The Muse Terpsichore In Ancient & Modern Greece.  Allegory of the Muse Terpsichore playing a harp, from the Florentine School of the eighteenth century, oil on canvas by an unknown artist (left) and Lindsay Lohan dancing The Lilo, Lohan Beach House, Mykonos, Greece, 2018 (right).

Despite the similarity, there’s no verified connection between khorós (dance; chorus) and χώρς (khrās), inflection of χώρ (kh) (location, place, spot; the proper place; one's place in life; piece of land: tract, land, field; country (as opposed to a city or town), countryside; country, nation.  The origin of khôra is unknown and it may be from a Pre-Greek substrate or other regional language although speculative links have been suggested including χ́ος (kháos) (empty space, abyss, chasm) and χατέω (khatéō) (to lack, miss, need, desire) but few etymologists have supported either and the lack of cognates beyond the Greek rendered research a dead end.  Khōra had been adopted as the ancient name for the land lying between the Tigris and Euphrates rivers north of Babylon (modern-day Iraq), from the Greek mesopotamia (khōra (literally "a country between two rivers)), from the feminine of mesopotamos, the construct being mesos (middle), from the primitive Indo-European root medhyo- (middle") + potamos (river).  That use borrowed directly from the discussions from Antiquity.

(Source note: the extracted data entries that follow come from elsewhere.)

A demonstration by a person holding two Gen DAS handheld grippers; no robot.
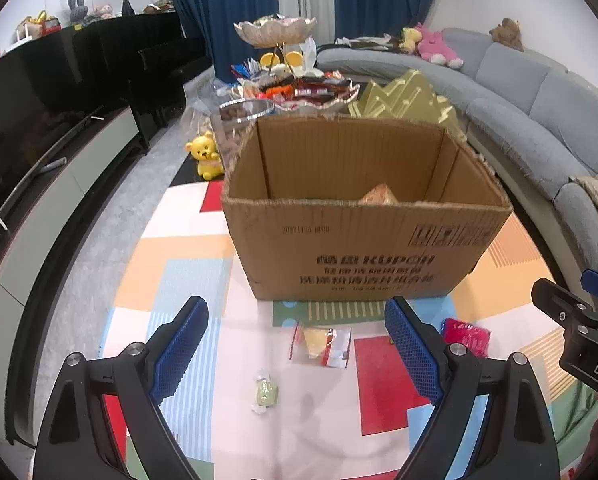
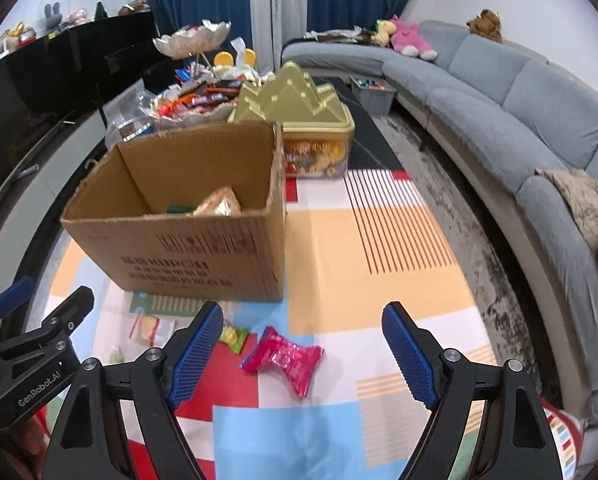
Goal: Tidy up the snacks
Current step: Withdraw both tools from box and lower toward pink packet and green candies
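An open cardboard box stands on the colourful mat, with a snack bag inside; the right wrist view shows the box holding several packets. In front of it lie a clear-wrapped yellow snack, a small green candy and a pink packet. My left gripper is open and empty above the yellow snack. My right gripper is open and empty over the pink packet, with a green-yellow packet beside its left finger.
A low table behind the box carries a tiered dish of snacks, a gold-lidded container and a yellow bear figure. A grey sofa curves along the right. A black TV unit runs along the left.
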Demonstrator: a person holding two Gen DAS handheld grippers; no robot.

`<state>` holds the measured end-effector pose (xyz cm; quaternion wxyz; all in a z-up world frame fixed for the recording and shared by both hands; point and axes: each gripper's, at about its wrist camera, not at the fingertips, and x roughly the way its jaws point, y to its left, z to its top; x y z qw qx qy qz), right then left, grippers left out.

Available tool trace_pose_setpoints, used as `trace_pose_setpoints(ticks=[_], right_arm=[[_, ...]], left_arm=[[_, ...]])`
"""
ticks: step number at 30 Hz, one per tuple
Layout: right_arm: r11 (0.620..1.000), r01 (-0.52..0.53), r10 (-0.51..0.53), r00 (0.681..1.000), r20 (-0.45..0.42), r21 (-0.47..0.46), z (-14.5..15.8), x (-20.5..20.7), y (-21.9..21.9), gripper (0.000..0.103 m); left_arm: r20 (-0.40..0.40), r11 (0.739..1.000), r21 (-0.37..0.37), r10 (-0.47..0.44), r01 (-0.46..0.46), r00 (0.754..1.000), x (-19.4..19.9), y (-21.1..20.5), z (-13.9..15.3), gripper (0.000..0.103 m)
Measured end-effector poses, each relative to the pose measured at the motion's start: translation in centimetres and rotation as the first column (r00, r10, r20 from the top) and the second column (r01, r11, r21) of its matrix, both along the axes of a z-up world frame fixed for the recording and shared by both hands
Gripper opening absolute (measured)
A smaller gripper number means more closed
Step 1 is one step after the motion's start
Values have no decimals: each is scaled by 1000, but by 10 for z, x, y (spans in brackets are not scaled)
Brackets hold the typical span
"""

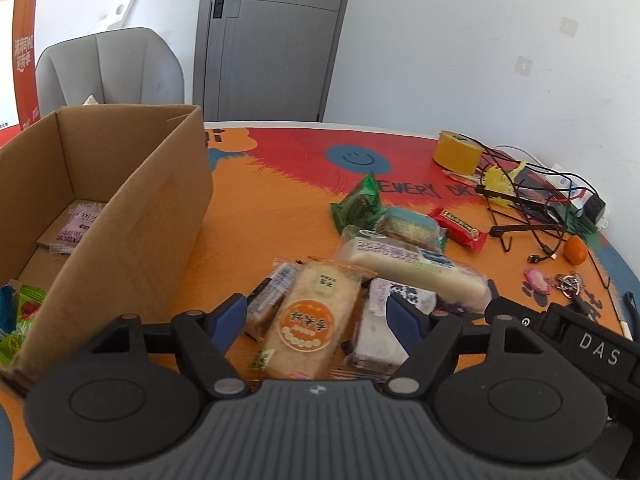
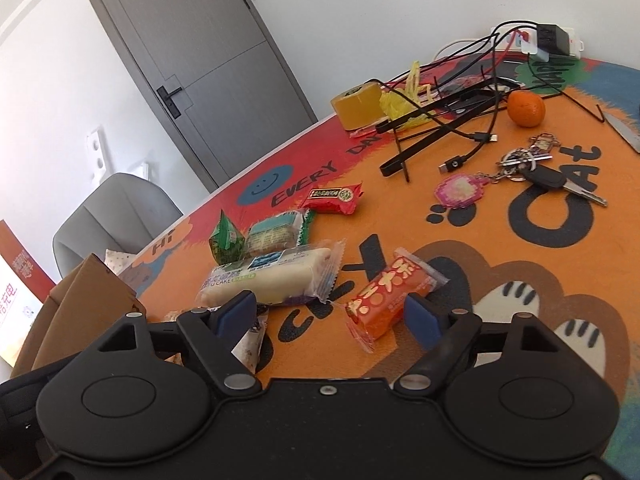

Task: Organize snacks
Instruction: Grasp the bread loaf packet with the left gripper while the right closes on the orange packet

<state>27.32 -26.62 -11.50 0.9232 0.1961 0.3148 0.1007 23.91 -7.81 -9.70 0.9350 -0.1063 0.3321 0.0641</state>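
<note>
I find the left gripper (image 1: 318,314) spread wide over a pale orange-labelled cake packet (image 1: 310,322), beside the brown cardboard box (image 1: 132,236) wall; the right gripper (image 2: 334,316) gapes beside an orange wrapped bar (image 2: 386,300).

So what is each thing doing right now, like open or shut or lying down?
Cardboard box: open on top, a few snacks inside.
Left tongs: open, over the beige cake packet.
Right tongs: open, at the orange packet.
White cake roll: sealed, lying flat.
Door: shut.
</note>
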Motion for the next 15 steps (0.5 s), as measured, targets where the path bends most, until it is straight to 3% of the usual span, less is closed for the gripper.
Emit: trace_pose_setpoints(ticks=[6, 8, 10, 11, 15], right_arm=[[1000, 5, -6, 1000, -23, -31, -5, 10, 9, 73], [998, 12, -13, 1000, -12, -58, -6, 8, 11, 64], [997, 22, -23, 1000, -10, -77, -7, 6, 10, 45], [997, 27, -28, 1000, -11, -76, -7, 6, 8, 41], [999, 12, -12, 1000, -16, -35, -9, 1, -3, 35]], left_arm=[[-26, 1000, 10, 17, -17, 1000, 4, 5, -9, 74], [-34, 1000, -2, 18, -18, 999, 5, 7, -12, 72], [-40, 1000, -9, 20, -20, 999, 5, 8, -13, 68], [-41, 1000, -14, 22, -22, 999, 5, 8, -14, 67], [-53, 999, -47, 17, -20, 998, 3, 10, -16, 50]])
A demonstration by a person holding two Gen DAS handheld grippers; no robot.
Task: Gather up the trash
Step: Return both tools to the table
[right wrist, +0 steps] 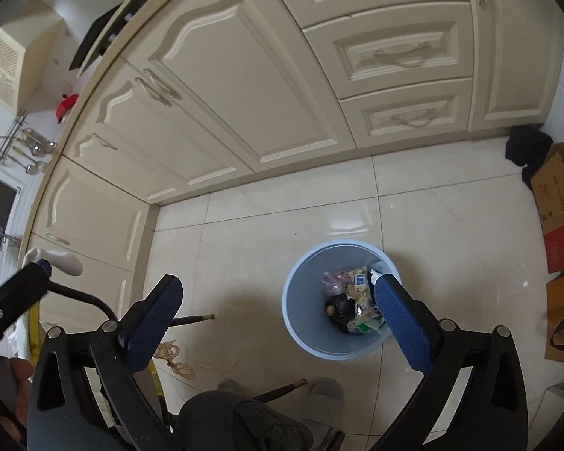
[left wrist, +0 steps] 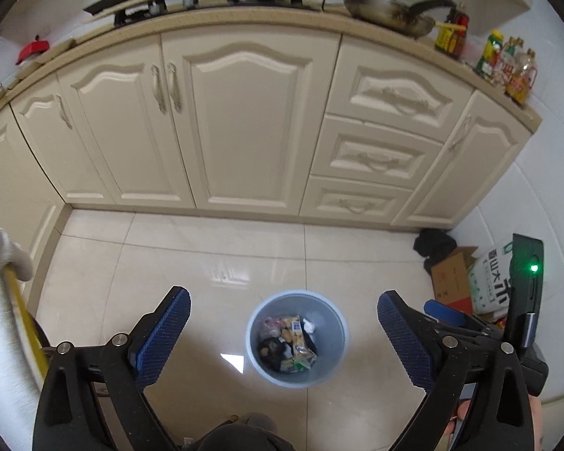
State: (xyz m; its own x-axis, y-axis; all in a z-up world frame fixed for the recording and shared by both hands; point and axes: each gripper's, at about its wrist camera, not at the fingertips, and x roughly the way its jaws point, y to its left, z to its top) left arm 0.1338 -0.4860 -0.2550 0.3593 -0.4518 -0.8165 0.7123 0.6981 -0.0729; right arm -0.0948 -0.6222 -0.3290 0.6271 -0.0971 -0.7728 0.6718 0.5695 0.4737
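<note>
A light blue trash bin point(left wrist: 253, 325) stands on the tiled floor, holding wrappers point(left wrist: 295, 332) and a black bag. It also shows in the right wrist view point(right wrist: 300, 285). My left gripper point(left wrist: 284, 334) is open and empty, high above the bin. My right gripper point(right wrist: 276, 317) is open and empty, above the bin's left side; its right finger point(right wrist: 400, 319) covers the bin's right rim. A tangle of tan strands point(right wrist: 180, 360) lies on the floor left of the bin.
Cream cabinets point(left wrist: 244, 124) line the far side, with a pan point(left wrist: 387, 11) and bottles point(left wrist: 507, 64) on the counter. Cardboard boxes point(right wrist: 558, 206) and a dark cloth point(right wrist: 526, 146) sit at the right. Thin stool legs point(right wrist: 193, 319) and the person's feet point(right wrist: 323, 391) are below me.
</note>
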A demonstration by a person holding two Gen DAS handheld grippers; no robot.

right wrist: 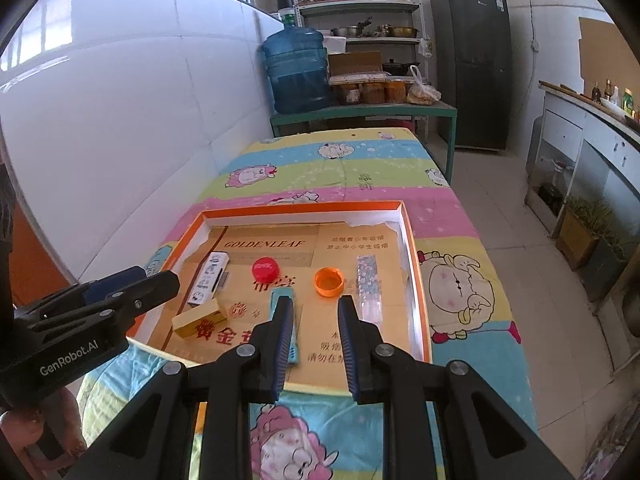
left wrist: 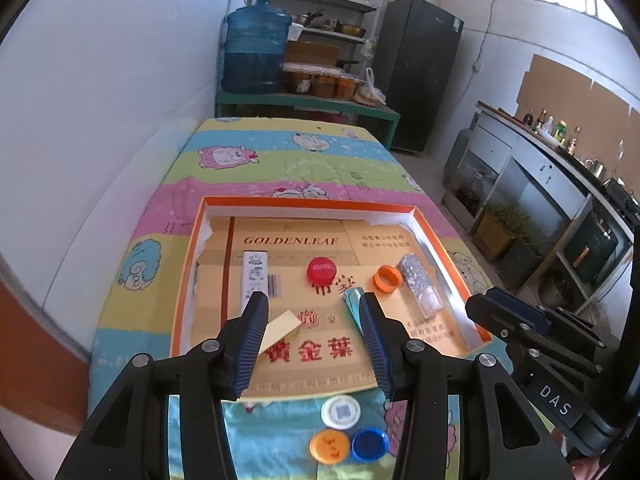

However, khôra did attract the interest of those scourges of late twentieth century linguistics: the French deconstructionists.  Their attention seems to have been excited by the concept of khôra in the sense of “the territory of the Ancient Greek polis which lay beyond the city proper”.  The philosophers of Antiquity, noting the idea of khôra simultaneously as (1) the physical space between city & the wilderness, (2) the time it takes to transverse the space and (3) one’s state of mind while in the space.  It was very much a concept of the indeterminate, a triton genos (third kind), being neither civilization nor the state of nature and city nor wilderness and few things so appealed to the deconstructionists as the indeterminate.

Of course, one attraction of deconstruction was that it was in itself a layer of indeterminacy and Jacques Derrida (1930-2004), post-modernism’s most famous explorer of khôra in the context of apophatism or negative theology, was interested not how the word had been understood in the traditions of metaphysics & metaphorics but what meaning could be constructed for something which is neither present or absent, passive or active.  The findings from khôra’s time on post-modernism’s autopsy table did illustrate why deconstruction gained a special role in language because there was surely no other way that Plato’s entirely cosmological concept could become psycho-linguistic and produce, in all seriousness, the idea of khôra as “container of the uncontainable”.  Plato (circa 425-circa 347 BC) had imagined khôra as that space through which something could pass but in which nothing could remain so thus to a French deconstructionist the very essence of tout autre (fully other) and from there it wasn’t very far to the idea of khôra also as time and space interacting.  At that point, in the tradition of post-modernism, khôra meant whatever the observer decided it meant.

The Terpsichore in Modern Greece: Lindsay Lohan dancing The Lilo, Lohan Beach House, Mykonos, Greece, 2018.